The 12th round of the 2022 Monster Energy AMA Supercross season has come and gone. Both classes provided several talking points from passes, crashes, track conditions, engine displacement, and privateers. As such, we fired off some questions to long-time professional racer Jason Thomas to get his take on all things Seattle Supercross.
Big discussion on our podcast this week about short lap times and 450s being so good at jumping huge rhythms (and thus shortening the times). What's your take on slowing the bikes down, or switching to 250s for everyone?
I don’t think it’s necessary. I think 450’s require the most skill and being the highest level of racing we have, I see no need for change. There are ways to slow the track down without fundamentally changing the motorcycles themselves. We can build wall jumps, steepen particular jumps to discourage big rhythms, add switchbacks, etc. That section where Eli Tomac and co. were going over the tabletop-3-3 could be changed very easily to slow things down. The rhythm after the first corner was also very fast, most notably because of the triple-onto-tabletop. Making the first take-off smaller would remove that speed very easily. I personally think we are looking for a problem more than trying to solve one.

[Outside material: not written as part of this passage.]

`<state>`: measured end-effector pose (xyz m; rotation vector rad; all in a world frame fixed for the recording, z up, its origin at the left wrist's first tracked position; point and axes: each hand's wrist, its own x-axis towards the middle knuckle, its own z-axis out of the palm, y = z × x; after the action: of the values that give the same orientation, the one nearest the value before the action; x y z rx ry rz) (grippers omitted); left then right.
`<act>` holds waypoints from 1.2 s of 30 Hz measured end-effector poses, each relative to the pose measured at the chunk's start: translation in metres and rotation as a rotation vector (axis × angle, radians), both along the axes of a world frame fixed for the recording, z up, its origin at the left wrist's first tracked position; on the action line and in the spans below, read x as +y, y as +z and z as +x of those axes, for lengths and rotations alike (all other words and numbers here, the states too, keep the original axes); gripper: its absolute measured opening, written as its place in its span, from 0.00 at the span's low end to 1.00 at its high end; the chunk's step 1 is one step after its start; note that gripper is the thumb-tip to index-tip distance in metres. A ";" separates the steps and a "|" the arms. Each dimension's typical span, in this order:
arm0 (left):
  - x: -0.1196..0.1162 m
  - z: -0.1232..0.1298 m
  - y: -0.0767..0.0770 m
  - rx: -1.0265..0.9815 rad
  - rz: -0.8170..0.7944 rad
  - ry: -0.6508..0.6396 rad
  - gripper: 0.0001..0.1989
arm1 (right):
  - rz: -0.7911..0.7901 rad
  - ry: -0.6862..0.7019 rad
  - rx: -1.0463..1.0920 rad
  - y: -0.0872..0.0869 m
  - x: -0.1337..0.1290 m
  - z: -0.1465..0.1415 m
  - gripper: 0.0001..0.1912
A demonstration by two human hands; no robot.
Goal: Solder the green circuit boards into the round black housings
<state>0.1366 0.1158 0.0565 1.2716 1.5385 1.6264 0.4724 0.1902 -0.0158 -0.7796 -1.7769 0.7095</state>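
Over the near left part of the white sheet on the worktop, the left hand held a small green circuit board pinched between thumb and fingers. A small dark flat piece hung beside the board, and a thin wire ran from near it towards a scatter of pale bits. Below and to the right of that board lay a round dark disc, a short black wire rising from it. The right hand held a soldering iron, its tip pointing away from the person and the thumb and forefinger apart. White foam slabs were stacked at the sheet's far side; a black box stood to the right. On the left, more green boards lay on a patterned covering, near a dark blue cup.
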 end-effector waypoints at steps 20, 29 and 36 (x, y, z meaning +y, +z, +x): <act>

As for the 250’s talk, I don’t even really consider it a viable option. The 450’s are not a hazard. There are just as many crashes in the 250 class as the 450. Further, the 250 lap times are almost identical if not faster at certain points of the day. If we are trying to add lap time, it doesn’t seem that a 250 will do that. If we are trying to keep riders safer, it also doesn’t seem that the 250 will do that. Would the racing be more competitive? Possibly, but I would ask you if that Seattle 250 main event was exciting or had battles throughout? That answer is no.
Tomac's 4-3-3 on the opening lap of the 450SX main event:
Tracks get so hammered by the second half of a 450 main event. It's a constant topic. Is this a good or bad thing? Sometimes challenge can be good, but obviously no one is stoked about a track that's crazy hammered.
Again, this is not a new development for the sport. Tracks have always been rough and rutty in the second half of main events. Go back and watch a main event from Pontiac or Indy, etc. in the '80s or '90s. The tracks were very difficult to navigate. The whoops were rutted and uneven. The rhythm sections were rutty and technical. I don’t think this is anything to be concerned with unless you are of the mindset that it’s been a decades long problem that’s never been addressed. I personally believe that being able to maintain a similar lap time as the track deteriorates is a skill that not everyone possesses. The second half of these main events displays that particular skillset.
Christian Craig got knocked down by Michael Mosiman. It actually cost Mosiman too, because he bent a rotor in the incident. What do you think of all this?
The move itself was not dirty or anything even questionable, in my opinion. Mosiman did make contact, but I didn’t think it to be over the top. I actually think Christian could have, and arguably should have, checked up in this scenario. There are only a couple of dynamics that could ruin Craig’s title run and forcing himself into a tight spot is one of those. Some would argue that he’s going for the race win and needs to stay aggressive. I would argue that that’s all well and good but let wins come if they are available and take podiums if that’s what a particular night calls for. Forcing it when Mosiman had the inside is giving opportunity to exactly what Hunter Lawrence and co. are begging for. Their only hope is disaster to strike Craig and upping the likelihood of an incident is cracking the door to disaster.
For Mosiman, I chalk it up to bad luck. He didn’t do anything outlandish, he just happened to damage his rotor. He is on the opposite end of the spectrum from Craig. Every open door should be smashed down with a sledgehammer. Leave no opportunity unchecked. Most times, that move goes to plan and he rides off into the sunset. This time it didn’t work out.
With injuries to the 450 field, it's given a lot of others the chance to step up. Anyone stand out, good or bad?
The privateers are getting a chance to shine. The three riders that come to mind are Cade Clason, Ryan Breece, and Justin Starling. All three started the season on the bubble of these main events. Now, they are scoring top tens and qualifying with relative ease. Breece, for example, was going for absolute broke back in Oakland, taking people out (#722) and eventually just burying himself at the end of the whoops. Things were anything but smooth and calm. Flash forwards a few months and things look and feel a lot differently. The most important factor in garnering a good finish at one of these races is to actually finish. These guys withstood a few months of volatility but are now reaping the rewards of resiliency.